Among the entries below, one line contains "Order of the" and another contains "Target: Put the". Transcribe those two lines and every line between them, exactly.

- Items from a dataset:
_ _ _
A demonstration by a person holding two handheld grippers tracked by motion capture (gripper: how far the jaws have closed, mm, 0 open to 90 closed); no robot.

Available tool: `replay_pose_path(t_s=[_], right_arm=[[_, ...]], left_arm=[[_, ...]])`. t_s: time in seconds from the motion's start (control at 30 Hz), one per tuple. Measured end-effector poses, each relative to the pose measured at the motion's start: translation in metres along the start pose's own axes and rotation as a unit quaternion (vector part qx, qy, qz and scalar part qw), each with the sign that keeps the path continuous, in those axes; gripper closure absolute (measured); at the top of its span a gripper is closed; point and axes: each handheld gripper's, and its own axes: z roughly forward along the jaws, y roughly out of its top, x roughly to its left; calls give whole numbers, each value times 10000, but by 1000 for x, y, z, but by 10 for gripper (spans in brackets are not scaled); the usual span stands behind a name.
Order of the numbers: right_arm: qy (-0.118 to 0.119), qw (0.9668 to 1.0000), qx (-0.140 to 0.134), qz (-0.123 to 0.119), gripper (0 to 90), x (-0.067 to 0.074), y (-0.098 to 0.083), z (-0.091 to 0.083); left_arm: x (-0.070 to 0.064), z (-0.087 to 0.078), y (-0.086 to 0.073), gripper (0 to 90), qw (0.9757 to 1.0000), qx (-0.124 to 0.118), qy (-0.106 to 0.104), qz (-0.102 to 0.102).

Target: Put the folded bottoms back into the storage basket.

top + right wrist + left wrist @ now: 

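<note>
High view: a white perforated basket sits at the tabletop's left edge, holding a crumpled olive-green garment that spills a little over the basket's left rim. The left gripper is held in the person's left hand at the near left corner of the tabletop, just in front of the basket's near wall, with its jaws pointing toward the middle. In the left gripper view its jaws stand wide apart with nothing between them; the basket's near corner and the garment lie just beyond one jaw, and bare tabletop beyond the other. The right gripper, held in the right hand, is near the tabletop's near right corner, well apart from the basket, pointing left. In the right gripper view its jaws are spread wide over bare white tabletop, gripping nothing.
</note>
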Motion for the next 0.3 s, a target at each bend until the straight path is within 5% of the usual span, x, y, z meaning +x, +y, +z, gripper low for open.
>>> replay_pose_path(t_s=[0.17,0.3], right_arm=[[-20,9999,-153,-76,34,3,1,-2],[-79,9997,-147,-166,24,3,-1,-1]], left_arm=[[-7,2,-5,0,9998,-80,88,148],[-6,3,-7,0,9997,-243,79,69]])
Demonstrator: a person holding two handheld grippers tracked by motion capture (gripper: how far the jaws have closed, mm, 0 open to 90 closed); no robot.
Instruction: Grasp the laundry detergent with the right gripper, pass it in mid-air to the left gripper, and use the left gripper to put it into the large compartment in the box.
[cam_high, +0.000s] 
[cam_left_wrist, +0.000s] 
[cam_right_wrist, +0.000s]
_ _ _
- Output for this exercise:
Order of the numbers: right_arm: qy (-0.118 to 0.119), qw (0.9668 to 1.0000), qx (-0.140 to 0.134), qz (-0.123 to 0.119), gripper (0 to 90), x (-0.067 to 0.074), y (-0.098 to 0.083), z (-0.091 to 0.083); left_arm: x (-0.070 to 0.064), z (-0.087 to 0.078), y (-0.086 to 0.073), gripper (0 to 90), qw (0.9757 to 1.0000), qx (-0.124 to 0.118), qy (-0.106 to 0.104), qz (-0.102 to 0.102).

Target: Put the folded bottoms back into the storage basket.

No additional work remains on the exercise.